Re: Nasty non-recursive lockmgr panic on softdep only enabled UFS partition when filesystem full

From: Garrett Cooper <yanegomi_at_gmail.com>
Date: Tue, 3 May 2011 23:58:49 -0700
On Tue, May 3, 2011 at 11:42 PM, Garrett Cooper <yanegomi_at_gmail.com> wrote:
> On Tue, May 3, 2011 at 10:59 PM, Kirk McKusick <mckusick_at_mckusick.com> wrote:
>>> Date: Tue, 3 May 2011 22:40:26 -0700
>>> Subject: Nasty non-recursive lockmgr panic on softdep only enabled UFS
>>>  partition when filesystem full
>>> From: Garrett Cooper <yanegomi_at_gmail.com>
>>> To: Jeff Roberson <jeff_at_freebsd.org>,
>>>         Marshall Kirk McKusick <mckusick_at_mckusick.com>
>>> Cc: FreeBSD Current <freebsd-current_at_freebsd.org>
>>>
>>> Hi Jeff and Dr.
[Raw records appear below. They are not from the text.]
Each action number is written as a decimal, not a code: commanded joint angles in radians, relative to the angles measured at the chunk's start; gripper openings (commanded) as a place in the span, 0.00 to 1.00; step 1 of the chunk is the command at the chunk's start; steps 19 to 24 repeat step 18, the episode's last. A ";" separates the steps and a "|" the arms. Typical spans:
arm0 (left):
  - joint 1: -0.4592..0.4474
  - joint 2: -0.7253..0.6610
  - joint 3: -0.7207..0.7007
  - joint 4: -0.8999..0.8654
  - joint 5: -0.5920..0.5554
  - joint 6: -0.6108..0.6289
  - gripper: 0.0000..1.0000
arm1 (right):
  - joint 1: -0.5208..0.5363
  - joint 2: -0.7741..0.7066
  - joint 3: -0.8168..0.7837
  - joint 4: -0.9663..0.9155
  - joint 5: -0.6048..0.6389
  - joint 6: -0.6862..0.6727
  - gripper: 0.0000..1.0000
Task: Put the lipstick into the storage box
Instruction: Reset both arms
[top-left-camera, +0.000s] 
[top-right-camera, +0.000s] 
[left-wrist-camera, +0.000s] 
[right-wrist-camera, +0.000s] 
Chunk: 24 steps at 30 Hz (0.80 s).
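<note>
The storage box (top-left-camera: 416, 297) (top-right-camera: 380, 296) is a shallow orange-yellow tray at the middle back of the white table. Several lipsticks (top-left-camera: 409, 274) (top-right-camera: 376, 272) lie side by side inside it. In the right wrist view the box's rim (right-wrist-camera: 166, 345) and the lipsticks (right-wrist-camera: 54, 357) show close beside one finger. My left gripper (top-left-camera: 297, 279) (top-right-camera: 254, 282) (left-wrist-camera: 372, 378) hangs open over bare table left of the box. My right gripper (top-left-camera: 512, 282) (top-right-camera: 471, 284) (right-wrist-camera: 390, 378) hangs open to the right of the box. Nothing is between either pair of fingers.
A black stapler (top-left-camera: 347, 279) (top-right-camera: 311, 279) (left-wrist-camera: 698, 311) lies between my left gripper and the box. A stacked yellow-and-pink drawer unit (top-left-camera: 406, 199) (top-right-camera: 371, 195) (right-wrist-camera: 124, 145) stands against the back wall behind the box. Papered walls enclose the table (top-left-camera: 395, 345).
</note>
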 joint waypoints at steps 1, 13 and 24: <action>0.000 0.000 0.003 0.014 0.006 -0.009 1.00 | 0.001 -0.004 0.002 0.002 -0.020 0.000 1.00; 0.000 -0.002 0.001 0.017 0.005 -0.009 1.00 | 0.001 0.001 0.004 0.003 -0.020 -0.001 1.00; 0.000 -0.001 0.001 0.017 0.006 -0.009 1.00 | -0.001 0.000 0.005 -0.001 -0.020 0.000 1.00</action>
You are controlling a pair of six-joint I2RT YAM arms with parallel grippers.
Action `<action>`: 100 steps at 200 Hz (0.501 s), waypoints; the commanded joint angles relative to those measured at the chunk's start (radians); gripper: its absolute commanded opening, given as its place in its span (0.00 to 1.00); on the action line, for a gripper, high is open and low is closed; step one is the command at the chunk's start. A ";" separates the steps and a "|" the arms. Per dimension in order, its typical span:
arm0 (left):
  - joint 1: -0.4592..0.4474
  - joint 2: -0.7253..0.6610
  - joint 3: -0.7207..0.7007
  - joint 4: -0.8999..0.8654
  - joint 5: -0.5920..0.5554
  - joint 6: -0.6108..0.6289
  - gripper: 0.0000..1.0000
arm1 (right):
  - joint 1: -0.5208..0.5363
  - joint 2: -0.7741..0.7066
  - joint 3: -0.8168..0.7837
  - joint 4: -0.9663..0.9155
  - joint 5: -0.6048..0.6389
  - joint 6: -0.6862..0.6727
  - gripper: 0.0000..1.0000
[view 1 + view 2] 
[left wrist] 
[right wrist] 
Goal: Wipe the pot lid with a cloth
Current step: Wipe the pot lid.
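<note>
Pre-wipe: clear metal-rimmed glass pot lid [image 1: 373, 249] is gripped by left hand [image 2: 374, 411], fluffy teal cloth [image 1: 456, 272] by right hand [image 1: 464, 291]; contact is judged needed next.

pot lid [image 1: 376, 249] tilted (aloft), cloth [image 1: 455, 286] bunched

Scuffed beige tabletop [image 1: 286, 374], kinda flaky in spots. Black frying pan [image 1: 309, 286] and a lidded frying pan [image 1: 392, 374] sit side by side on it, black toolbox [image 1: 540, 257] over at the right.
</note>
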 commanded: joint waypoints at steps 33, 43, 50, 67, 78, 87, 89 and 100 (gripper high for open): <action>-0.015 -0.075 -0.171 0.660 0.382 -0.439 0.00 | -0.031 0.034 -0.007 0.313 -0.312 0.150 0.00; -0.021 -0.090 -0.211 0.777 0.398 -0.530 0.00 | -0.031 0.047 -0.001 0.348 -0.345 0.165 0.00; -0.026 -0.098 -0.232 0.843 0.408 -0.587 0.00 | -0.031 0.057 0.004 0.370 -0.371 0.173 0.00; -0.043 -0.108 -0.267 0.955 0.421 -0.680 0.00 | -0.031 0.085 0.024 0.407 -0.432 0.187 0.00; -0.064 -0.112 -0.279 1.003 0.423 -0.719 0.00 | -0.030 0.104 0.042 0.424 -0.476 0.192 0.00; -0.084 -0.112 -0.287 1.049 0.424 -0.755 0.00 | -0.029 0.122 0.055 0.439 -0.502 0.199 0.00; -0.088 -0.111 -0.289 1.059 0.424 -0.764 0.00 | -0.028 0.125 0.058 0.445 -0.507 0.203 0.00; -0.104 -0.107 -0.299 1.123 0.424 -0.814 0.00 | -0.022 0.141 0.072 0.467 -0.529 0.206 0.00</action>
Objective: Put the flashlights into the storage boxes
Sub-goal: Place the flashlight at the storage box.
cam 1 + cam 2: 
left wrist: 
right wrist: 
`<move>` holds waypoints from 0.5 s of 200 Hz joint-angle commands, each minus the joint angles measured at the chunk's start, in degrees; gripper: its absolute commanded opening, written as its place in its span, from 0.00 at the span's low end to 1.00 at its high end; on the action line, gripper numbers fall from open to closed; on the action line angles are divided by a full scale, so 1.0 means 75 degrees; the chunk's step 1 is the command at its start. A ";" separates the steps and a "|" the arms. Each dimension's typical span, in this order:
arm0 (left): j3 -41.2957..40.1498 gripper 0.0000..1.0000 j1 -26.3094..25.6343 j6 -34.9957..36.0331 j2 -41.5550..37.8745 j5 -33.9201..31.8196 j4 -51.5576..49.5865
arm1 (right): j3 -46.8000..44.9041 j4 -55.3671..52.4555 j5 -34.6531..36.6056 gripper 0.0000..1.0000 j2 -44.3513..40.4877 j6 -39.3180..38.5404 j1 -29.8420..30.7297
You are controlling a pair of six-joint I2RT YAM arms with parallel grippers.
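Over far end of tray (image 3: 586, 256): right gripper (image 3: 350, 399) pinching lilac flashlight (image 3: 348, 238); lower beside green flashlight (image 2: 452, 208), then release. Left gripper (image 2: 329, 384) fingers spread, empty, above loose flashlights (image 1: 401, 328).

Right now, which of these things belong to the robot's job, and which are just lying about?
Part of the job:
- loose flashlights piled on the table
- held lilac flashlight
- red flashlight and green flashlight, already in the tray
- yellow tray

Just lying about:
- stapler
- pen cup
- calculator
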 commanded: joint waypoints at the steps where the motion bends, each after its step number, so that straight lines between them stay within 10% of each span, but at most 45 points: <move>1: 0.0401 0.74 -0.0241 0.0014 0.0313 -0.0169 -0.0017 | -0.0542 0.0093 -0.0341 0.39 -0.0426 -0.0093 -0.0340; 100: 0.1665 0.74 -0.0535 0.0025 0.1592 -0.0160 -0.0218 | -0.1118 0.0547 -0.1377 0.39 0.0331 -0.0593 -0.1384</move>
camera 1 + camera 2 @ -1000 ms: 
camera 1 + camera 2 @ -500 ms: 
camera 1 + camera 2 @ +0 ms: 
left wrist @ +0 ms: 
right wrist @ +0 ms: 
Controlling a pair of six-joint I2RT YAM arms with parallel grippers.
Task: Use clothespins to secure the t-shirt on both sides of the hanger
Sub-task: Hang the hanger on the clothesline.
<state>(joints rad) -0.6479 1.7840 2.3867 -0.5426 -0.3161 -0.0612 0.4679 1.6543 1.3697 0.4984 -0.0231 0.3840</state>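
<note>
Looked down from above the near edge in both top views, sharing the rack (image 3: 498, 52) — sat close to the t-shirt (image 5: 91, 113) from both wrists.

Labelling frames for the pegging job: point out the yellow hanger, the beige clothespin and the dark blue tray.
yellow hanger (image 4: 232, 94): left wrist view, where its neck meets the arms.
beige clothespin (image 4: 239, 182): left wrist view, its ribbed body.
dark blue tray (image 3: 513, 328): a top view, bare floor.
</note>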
McKusick,
>>>     Ran into this panic when /usr ran out of space doing a make
>>> universe on amd64/r221219 (it took ~15 minutes for the panic to occur
>>> after the filesystem ran out of space -- wasn't quite sure what it was
>>> doing at the time):
>>>
>>> ...
>>>
>>>     Let me know what other commands you would like for me to run in kgdb.
>>> Thanks,
>>> -Garrett
>>
>> You did not indicate whether you are running an 8.X system or a 9-current
>> system. It would be helpful to know that.
>
> I've actually been running CURRENT for a few years now, but you're right --
> I didn't mention that part.
>
>> Jeff thinks that there may be a potential race in the locking code for
>> softdep_request_cleanup. If so, this patch for 9-current should fix it:
>>
>> Index: ffs_softdep.c
>> ===================================================================
>> --- ffs_softdep.c       (revision 221385)
>> +++ ffs_softdep.c       (working copy)
>> _at__at_ -11380,7 +11380,8 _at__at_
>>                                continue;
>>                        }
>>                        MNT_IUNLOCK(mp);
>> -                       if (vget(lvp, LK_EXCLUSIVE | LK_INTERLOCK, curthread)) {
>> +                       if (vget(lvp, LK_EXCLUSIVE | LK_NOWAIT | LK_INTERLOCK,
>> +                           curthread)) {
>>                                MNT_ILOCK(mp);
>>                                continue;
>>                        }
>>
>> If you are running an 8.X system, hopefully you will be able to apply it.
>
>    I've applied it, rebuilt and installed the kernel, and trying to
> repro the case again. Will let you know how things go!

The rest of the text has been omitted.